L’ARS rappelle aux professionnels de santé et aux usagers l’importance de déclarer tout cas grave d’abus, de dépendance et d’usage détourné sur le site signalement-sante.gouv.fr. Ils peuvent par ailleurs se rapprocher du Centre d’addictovigilance (CEIP-A) de leur secteur géographique pour toute information complémentaire.

Les professionnels de santé et collectivités territoriales confrontés à la problématique du protoxyde d’azote peuvent contacter l’ARS à l’adresse suivante : ARS-HDF-PPS@ars.sante.fr.

Les outils de la MIDELCA

Pour poursuivre le travail de sensibilisation et d’information, la Mission Interministérielle de Lutte contre les Drogues Et les Conduites Addictives (MIDECA) propose  en libre utilisation, plusieurs supports de communications (vignettes diffusables sur les réseaux sociaux et affiches à imprimer). Associations, collectivités locales, encadrants et personnes en lien avec les jeunes, utilisez-les !

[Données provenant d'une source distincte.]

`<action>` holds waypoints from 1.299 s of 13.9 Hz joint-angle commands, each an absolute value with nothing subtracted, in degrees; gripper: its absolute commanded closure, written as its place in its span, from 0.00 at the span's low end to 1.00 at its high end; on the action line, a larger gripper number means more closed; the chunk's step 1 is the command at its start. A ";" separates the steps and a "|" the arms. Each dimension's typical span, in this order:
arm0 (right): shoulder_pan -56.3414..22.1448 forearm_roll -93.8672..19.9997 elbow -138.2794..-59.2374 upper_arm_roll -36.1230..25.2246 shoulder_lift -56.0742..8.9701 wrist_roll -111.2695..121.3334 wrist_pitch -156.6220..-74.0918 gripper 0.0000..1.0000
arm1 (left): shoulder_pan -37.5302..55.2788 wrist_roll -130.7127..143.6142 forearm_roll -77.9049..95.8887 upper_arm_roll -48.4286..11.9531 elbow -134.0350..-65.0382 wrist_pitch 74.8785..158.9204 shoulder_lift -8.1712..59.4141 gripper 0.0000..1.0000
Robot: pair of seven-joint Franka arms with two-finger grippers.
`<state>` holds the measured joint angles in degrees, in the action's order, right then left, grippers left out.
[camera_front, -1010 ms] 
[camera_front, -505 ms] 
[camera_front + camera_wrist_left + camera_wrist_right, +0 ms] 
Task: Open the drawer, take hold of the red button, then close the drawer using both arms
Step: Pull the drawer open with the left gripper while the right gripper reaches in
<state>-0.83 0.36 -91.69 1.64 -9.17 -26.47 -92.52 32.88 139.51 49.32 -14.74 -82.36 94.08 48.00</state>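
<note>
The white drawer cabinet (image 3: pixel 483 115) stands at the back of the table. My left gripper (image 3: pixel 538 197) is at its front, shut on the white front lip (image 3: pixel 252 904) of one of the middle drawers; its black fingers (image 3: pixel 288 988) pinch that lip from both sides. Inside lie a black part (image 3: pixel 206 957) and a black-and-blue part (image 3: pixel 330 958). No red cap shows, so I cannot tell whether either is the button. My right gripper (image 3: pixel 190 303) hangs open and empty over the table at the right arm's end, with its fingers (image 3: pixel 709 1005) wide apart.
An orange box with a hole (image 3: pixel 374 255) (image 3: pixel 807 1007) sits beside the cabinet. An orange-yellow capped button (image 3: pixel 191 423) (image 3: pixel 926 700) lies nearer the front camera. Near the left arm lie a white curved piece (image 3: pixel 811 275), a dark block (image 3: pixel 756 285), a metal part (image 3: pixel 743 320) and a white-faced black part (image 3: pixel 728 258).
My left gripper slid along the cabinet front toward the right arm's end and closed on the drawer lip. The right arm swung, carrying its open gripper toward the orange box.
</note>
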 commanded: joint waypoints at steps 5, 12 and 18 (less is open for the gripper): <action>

Espace protoxyde d’azote de la MIDELCA

Aller plus loin

Une mobilisation importante de l’ARS Hauts-de-France et des acteurs régionaux  

Face à cette situation préoccupante, l’ARS Hauts-de-France s’est rapidement mobilisée aux côtés des collectivités, des services de l’État et des professionnels de santé, dès le début de l’année 2019.

Outre l’engagement des structures dédiées à l’accompagnement des conduites addictives, un travail précoce de sensibilisation a été mené auprès des professionnels des champs sanitaire, social et éducatif qui sont au contact des jeunes pour appeler à leur vigilance quant à cette problématique de santé publique.

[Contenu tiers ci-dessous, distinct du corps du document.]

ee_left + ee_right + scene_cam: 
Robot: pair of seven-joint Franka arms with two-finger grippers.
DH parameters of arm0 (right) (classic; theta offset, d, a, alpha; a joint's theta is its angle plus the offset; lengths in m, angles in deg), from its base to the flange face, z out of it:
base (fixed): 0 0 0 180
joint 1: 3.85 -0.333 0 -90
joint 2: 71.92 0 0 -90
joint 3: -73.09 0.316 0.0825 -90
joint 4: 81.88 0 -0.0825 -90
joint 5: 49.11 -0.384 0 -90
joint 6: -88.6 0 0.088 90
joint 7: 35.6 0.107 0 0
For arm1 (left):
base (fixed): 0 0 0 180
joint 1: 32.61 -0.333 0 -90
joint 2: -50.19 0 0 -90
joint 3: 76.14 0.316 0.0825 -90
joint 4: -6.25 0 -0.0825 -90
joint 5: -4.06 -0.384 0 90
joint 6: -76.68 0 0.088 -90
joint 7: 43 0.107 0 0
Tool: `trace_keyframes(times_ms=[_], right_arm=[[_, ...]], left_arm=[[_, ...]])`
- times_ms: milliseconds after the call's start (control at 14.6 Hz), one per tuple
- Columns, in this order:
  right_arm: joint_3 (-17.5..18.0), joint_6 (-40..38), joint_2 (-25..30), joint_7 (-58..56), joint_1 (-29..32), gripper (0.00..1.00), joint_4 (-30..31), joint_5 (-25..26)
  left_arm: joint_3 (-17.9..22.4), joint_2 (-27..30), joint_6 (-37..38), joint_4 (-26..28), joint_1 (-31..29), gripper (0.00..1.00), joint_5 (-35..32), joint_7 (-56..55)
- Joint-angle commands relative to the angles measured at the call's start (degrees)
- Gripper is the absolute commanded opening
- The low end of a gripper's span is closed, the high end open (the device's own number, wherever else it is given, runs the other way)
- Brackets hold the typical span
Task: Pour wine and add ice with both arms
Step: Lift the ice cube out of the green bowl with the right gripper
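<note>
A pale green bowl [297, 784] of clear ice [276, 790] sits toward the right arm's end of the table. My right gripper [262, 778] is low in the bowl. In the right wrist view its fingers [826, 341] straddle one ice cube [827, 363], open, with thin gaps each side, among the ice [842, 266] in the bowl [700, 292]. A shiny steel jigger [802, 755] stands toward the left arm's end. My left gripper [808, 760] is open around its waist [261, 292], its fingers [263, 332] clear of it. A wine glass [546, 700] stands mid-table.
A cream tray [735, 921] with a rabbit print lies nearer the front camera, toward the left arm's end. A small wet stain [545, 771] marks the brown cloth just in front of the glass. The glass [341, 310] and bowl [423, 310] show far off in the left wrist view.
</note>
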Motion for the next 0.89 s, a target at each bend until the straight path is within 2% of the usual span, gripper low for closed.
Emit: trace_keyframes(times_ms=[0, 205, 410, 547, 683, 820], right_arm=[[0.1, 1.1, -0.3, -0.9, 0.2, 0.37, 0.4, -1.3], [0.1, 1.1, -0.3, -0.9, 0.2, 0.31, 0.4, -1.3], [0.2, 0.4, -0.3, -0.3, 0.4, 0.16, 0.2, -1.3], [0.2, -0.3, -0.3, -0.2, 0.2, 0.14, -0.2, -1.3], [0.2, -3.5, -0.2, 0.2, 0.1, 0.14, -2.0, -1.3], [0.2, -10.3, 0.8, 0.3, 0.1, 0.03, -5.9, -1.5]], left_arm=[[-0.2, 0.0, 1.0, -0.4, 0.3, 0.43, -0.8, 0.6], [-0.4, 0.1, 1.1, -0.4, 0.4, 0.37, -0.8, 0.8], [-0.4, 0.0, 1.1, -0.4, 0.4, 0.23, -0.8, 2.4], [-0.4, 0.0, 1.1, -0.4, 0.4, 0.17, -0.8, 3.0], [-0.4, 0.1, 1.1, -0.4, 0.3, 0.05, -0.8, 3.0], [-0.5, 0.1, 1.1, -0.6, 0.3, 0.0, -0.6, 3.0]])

Le Centre d’évaluation et d’information sur la pharmacodépendance (CEIP) de Lille a pour sa part été mobilisé en janvier et en avril 2019 à Lille et Valenciennes pour animer des sessions de sensibilisation à destination des professionnels des structures médico-sociales qui encadrent les jeunes.

L’ARS Hauts-de-France agit par ailleurs aux côtés des communes les plus concernées, au premier rang desquelles la ville de Lille où des actions sont engagées depuis début 2019. Pour aider les territoires les plus touchés à faire face au phénomène, l’ARS a débloqué fin novembre une enveloppe d’urgence de 200 000 euros afin d’appuyer les plans d’action portés par les collectivités.